Introduction Experimentally induced cervical chlamydial infection in the macaque may naturally cross-infect rectal epithelial cells which are also prone to Chlamydia trachomatis (CT) infection. This would be a significant finding in the field of STI preventive strategies, particularly when products intended for vaginal use are assessed for efficacy. If cross-infection does occur, it will be important to specifically assess rectal secretions for evidence of infection in vaginal product efficacy studies.
Methods Twelve pigtailed macaques underwent direct cervical inoculation (1 mL C. trachomatis serovar E; 5E6IFU), followed by five weekly exams to detect infection in cervical and rectal secretions. Inoculant was delivered to the face of the cervix/vaginal fornix via 1 mL tuberculin syringe. Secretions were collected on dacron swabs. Chlamydial infection was detected at each site by culture and by nucleic acid amplification (NAAT: Aptima2) assays.
Results Ten of twelve macaques tested positive for cervical chlamydial infection by culture and NAAT assays. The other two were transiently positive (2 weeks, 1 week) by NAAT only. All but three animals had chlamydial rRNA amplified from rectal swabs on at least one occasion. Five animals remained NAAT positive in rectal secretions for three weeks or more. One of these macaques had replicating chlamydia cultured from a rectal swab (week 3 only), followed by a spike in culture positivity from her next cervical sample (week4).

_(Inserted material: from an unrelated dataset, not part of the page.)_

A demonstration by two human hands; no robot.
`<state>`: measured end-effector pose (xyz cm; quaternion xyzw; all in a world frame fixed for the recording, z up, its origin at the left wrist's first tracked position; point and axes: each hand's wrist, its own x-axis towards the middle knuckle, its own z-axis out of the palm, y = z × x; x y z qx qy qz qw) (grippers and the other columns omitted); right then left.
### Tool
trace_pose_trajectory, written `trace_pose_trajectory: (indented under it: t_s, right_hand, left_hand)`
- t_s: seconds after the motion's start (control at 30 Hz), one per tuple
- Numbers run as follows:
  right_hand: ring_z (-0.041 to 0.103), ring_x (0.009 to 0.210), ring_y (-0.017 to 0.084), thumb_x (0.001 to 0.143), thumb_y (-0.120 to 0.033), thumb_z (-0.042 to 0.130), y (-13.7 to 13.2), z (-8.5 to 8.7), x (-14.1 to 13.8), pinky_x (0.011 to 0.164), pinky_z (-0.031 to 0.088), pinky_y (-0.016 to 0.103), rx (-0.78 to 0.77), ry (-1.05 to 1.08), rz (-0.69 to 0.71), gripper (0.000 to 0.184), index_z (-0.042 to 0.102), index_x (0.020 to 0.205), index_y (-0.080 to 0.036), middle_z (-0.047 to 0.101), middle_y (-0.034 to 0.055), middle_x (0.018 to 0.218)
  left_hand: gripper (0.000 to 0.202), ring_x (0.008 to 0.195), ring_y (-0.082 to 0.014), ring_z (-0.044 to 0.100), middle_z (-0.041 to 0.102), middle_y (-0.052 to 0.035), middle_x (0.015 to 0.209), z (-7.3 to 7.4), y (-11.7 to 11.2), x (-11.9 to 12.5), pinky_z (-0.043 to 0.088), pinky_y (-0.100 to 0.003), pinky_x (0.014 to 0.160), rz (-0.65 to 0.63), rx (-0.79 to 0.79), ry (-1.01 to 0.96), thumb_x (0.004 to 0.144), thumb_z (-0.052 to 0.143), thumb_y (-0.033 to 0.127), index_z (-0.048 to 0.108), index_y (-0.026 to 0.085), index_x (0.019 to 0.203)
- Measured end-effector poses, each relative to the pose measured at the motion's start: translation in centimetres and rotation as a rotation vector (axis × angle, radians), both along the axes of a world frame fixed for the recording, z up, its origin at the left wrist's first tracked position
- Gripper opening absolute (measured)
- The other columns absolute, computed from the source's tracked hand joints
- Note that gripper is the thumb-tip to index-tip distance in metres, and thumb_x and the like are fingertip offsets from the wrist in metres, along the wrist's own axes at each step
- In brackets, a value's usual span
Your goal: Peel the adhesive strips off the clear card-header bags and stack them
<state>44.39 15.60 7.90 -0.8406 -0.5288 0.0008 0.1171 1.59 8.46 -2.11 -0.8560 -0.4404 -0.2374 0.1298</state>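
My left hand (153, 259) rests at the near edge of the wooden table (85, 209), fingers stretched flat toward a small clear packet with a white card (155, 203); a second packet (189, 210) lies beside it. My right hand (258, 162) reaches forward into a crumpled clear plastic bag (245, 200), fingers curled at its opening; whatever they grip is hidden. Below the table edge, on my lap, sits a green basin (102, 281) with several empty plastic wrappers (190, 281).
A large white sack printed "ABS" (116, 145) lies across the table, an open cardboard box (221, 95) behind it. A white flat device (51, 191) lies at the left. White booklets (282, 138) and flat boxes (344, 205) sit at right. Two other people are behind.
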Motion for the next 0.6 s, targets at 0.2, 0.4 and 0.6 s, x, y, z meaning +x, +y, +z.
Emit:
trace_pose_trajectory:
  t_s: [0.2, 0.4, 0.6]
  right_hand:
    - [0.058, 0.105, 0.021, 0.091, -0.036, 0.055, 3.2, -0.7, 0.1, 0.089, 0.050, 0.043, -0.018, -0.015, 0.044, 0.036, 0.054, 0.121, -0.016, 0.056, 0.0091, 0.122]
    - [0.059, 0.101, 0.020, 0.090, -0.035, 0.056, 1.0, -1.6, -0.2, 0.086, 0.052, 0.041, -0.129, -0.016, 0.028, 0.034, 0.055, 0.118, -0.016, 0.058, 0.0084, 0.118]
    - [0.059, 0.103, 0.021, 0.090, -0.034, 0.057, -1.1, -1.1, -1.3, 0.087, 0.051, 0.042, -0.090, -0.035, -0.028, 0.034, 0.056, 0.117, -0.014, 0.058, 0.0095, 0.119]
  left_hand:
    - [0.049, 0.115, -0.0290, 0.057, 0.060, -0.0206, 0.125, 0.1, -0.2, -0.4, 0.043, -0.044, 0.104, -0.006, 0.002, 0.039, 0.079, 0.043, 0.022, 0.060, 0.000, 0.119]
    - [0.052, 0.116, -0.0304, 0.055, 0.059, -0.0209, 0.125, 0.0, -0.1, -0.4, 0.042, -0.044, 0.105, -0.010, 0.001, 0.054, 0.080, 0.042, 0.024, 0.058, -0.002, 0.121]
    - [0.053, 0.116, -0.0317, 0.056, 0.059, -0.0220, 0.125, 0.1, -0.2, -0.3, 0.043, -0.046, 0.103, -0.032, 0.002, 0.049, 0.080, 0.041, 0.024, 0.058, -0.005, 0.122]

Conclusion Experimental CT infection of the cervix indeed gave rise to chlamydia detection in rectal secretions in the majority of animals in this study. Culture positivity in cervical samples did not predict chlamydia detection in rectal samples. The paucity of culture positive results from rectal samples may be related to faecal contamination. Clearly it is advisable that rectal secretions be assessed for evidence of chlamydia in studies designed to assess prevention/treatment of cervical CT infections.
Disclosure of interest statement This research was supported by NIH Contract Number HHSN272201000006I, Task Number HHSN27200008 and by the Office of Research Infrastructure Programs (ORIP) of the National Institutes of Health through Grant Number P51 OD010425 Washington National Primate Research Centre. No pharmaceutical grants were received in the development of this study.